Bund weist starken Wechselkurseinfluss bei den Einnahmen nach - Sparpakete sind in Frage gestellt

Endlich hat der Bund heute eine Analyse zu den Fehlern bei den Einnahmenschätzungen vorgelegt. Leider sind die Schlussfolgerungen daraus nicht konsequent. Die Schuldenbremse müsste nämlich angepasst werden. Weil der Wechselkurs eine grosse Rolle spielt, die bisher nicht berücksichtigt wurde.

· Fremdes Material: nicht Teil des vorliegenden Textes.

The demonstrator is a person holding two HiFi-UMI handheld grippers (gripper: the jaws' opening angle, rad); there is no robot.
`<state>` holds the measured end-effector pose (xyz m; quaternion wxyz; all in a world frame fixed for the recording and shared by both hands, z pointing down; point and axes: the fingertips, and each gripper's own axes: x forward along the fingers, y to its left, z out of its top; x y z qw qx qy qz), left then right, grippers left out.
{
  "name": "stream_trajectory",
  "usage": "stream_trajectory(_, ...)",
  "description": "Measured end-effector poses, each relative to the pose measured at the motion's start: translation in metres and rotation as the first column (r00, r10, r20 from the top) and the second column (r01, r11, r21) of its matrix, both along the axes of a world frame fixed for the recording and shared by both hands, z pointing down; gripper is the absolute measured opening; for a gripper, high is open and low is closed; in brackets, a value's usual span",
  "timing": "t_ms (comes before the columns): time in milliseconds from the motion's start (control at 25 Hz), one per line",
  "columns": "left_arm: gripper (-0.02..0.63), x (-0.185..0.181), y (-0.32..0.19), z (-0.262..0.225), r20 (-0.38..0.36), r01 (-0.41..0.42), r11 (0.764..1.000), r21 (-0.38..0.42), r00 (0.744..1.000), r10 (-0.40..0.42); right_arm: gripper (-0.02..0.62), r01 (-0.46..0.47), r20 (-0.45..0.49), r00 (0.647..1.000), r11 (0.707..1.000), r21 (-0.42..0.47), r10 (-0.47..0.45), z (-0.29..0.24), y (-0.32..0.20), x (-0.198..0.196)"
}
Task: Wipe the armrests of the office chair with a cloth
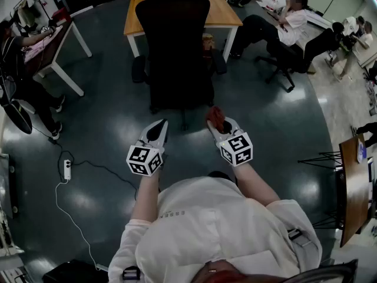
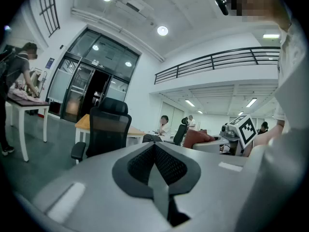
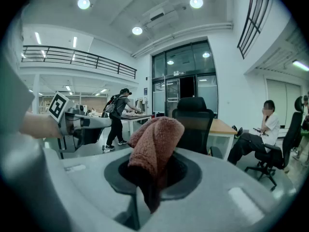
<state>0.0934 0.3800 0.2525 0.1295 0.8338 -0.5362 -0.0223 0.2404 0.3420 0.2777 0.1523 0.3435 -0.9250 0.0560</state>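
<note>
The right gripper [image 3: 146,190] is clamped on a reddish-brown cloth [image 3: 155,140], which is pinched between its jaws and bunches up and forward out of them in a folded lump. The left gripper [image 2: 155,148] has its jaws pressed together with nothing between them. In the head view the two grippers are side by side in front of the person, the left one just to the left of the right one, both pointing forward. The black office chair [image 1: 175,46] stands straight ahead of both grippers with its high back turned toward them, apart from either tip. One armrest [image 1: 138,68] sticks out ahead and a little left of the left gripper, and the other armrest [image 1: 219,61] is ahead of the right gripper, beyond the cloth. Neither gripper nor the cloth touches the chair. Past the chair stands a wooden table [image 1: 227,12], and further off to the right of the right gripper a person sits on another chair.
</note>
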Motion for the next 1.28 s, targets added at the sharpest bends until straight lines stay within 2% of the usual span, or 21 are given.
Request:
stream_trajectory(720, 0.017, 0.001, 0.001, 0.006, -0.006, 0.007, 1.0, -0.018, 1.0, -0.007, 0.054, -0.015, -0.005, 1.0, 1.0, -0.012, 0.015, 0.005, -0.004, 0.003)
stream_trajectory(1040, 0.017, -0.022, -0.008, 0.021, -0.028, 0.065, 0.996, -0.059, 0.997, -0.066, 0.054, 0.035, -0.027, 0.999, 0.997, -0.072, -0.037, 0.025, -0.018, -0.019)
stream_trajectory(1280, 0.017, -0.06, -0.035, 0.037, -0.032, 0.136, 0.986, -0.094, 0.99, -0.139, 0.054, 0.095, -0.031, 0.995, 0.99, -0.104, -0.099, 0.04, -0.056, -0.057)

Die starke Aufwertung des Frankens hat gemäss dem heute publizierten Bericht zu Mindereinnahmen von ungefähr 1.7 Mrd. Fr. geführt (S. 8). Weil nämlich die im Ausland erzielten Gewinne der Firmen in Franken umgerechnet neu weniger hoch sind. Hätte sich der Franken nicht aufgewertet, wären die Einnahmen entsprechend höher gewesen.

Dieser Effekt ist in der Schuldenbremse nicht enthalten. Die Schuldenbremse verlangt, dass die Ausgaben nur so hoch sein dürfen wie die Einnahmen – korrigiert um einen Konjunkturfaktor. Dieser Konjunkturfaktor misst aber nur die Konjunkturschwankungen der Produktion im Inland (BIP). Tieferbewertungen der aus dem Ausland in die Schweiz transferierten Gewinne sind nicht enthalten. Doch gerade diese spielen beim Bund eine grosse Rolle. Sie müssten bei der Berechnung des Konjunkturfaktors berücksichtigt werden. Gemäss den Schätzungen des Bundes könnten daher rund 1.7 Mrd. Fr. mehr ausgegeben werden ohne gegen die Schuldenbremse zu verstossen. Die Notwendigkeit der geplanten Sparpakete ist dadurch stark in Frage gestellt.